Laut Glezos war das Thema der ersten Sitzung des Klubs richtig gewählt, denn es betreffe alle, auch Griechenland. „Die meisten Flüchtlinge kommen zu uns aus Syrien, weil dort Konflikte toben. Der Grund ist, dass die westlichen Länder das Assad-Regime nicht akzeptieren, das von Russland unterstützt wird.

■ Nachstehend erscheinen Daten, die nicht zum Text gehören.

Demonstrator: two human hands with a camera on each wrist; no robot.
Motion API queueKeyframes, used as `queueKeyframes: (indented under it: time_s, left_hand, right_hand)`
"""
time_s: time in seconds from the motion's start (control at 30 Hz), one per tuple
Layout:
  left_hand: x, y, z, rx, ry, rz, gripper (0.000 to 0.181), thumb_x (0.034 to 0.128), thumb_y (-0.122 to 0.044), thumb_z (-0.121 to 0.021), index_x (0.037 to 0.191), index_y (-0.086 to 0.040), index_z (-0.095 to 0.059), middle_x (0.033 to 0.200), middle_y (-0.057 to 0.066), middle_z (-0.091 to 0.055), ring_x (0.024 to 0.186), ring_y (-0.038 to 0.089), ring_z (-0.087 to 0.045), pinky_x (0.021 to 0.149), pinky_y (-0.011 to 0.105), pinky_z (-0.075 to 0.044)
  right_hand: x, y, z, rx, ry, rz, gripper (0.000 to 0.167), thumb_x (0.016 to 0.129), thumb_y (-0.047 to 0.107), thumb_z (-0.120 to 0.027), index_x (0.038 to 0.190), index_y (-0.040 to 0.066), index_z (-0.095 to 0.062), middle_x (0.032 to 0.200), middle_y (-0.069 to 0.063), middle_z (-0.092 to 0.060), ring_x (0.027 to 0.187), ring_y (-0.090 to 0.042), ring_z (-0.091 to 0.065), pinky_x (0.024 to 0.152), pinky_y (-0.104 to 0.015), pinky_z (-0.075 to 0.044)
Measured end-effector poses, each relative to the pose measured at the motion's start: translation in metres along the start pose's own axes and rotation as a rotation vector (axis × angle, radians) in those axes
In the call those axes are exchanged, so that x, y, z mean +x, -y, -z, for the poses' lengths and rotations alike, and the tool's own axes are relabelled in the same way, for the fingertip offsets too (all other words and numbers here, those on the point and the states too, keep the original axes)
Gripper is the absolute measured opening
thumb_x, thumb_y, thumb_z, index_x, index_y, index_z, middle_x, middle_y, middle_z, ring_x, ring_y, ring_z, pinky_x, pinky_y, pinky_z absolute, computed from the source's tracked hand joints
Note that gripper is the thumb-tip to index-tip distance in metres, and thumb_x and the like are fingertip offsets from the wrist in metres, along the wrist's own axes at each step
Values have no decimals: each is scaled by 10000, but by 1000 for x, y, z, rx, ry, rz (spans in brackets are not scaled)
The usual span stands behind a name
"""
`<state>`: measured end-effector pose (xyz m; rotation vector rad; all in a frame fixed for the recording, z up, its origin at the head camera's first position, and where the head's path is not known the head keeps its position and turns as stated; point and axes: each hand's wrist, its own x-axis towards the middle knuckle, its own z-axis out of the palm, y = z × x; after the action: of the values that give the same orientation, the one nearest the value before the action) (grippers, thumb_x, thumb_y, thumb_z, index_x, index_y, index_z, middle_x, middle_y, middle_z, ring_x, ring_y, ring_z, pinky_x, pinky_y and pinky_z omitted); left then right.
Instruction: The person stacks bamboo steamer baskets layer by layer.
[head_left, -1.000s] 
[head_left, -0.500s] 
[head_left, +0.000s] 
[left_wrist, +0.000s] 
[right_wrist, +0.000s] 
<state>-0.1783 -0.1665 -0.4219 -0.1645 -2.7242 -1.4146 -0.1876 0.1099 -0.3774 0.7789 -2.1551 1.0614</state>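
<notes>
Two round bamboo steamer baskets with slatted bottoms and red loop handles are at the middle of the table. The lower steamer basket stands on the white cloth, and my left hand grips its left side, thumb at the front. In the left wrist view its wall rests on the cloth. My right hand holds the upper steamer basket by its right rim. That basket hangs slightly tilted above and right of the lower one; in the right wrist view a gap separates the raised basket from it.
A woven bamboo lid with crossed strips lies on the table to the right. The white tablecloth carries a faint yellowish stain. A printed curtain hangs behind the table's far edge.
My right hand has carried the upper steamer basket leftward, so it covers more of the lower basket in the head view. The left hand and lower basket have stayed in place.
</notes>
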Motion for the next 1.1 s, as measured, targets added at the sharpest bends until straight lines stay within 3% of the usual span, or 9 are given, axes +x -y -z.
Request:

Deswegen fördern sie wirtschaftlich und mit Waffen die Opposition, um Konflikte zu provozieren und das Assad-Regime zu stürzen“, so Glezos.

 

Ihm zufolge hatten die westlichen Ländern etwas Ähnliches in Griechenland gemacht. „Das gesamte griechische Volk begehrte gegen die Junta (1967-1974) auf. Das ganze syrische Volk ist nicht gegen Assad. Die Junta in Griechenland zerbrach, weil das griechische Volk sie nicht ertragen konnte. Das wäre auch in Syrien geschehen. Wäre das Volk gegen das Assad-Regime, wäre es gefallen“, so Glezos.

 

„Denken Sie, dass ihr Ziel einfach das Assad-Regime ist? Nein. Die westlichen Länder wollen Russland aus dem Mittelmeergebiet vertreiben. Das ist das Hauptziel. Ich habe darüber auch im Parlament gesprochen“, sagte Glezos. Zudem schilderte er sein Treffen mit dem sowjetischen Staatschef Nikita Chruschtschow in den 1960er Jahren. „Damals sagte Chruschtschow: ‘Wir lassen Syrien nicht im Stich.’ Aus geopolitischer Sicht ist es der Zugang zum Mittelmeer“, so Glezos. Er erinnerte daran, dass das Völkerrecht es verbietet, Hilfe von außen zum Regierungswechsel zu nutzen.

 

Glezos sprach ebenfalls über die Rolle der Türkei im Syrien-Konflikt. „Die Türkei will im Mittelmeer herrschen. Sie hindert uns daran, die Meereszone bis auf zwölf Meilen auszudehnen, und sagt, das würde ein Casus Belli sein. Sowohl die früheren als auch die aktuelle Regierung Griechenlands wagen es nicht, das Territorialgewässer bis auf zwölf Meilen zu erweitern“, so Glezos.
Ihm zufolge ist die Türkei kein monolithischer Staat aus ethnischer Sicht; er würde zerfallen, weil ein multinationaler Staat nicht existieren könne, wenn es staatliche Gewalt gibt.

 

Glezos (93) erklomm im Mai 1941 zusammen mit Apostolos Sandas die Akropolis und riss die dort seit der deutschen Eroberung von Athen gehisste Hakenkreuzfahne herunter. Als politischer Gefangener verbrachte er viele Jahre in Gefängnissen.
Glezos genießt großes Ansehen in Griechenland. 2014 erzielte er einen Rekordwert bei der EU-Parlamentswahl als Kandidat der Syriza-Partei und wurde zum ältesten EU-Abgeordneten. Er war lange Zeit Abgeordneter des griechischen Parlaments. Im September 2015 führte er die Wahlliste der Partei „Volkseinheit“ an, die aus der Regierungspartei Syriza aus Protest gegen deren Politik hervorgegangen war. Doch die Partei scheiterte bei der Parlamentswahl an der Drei-Prozent-Hürde.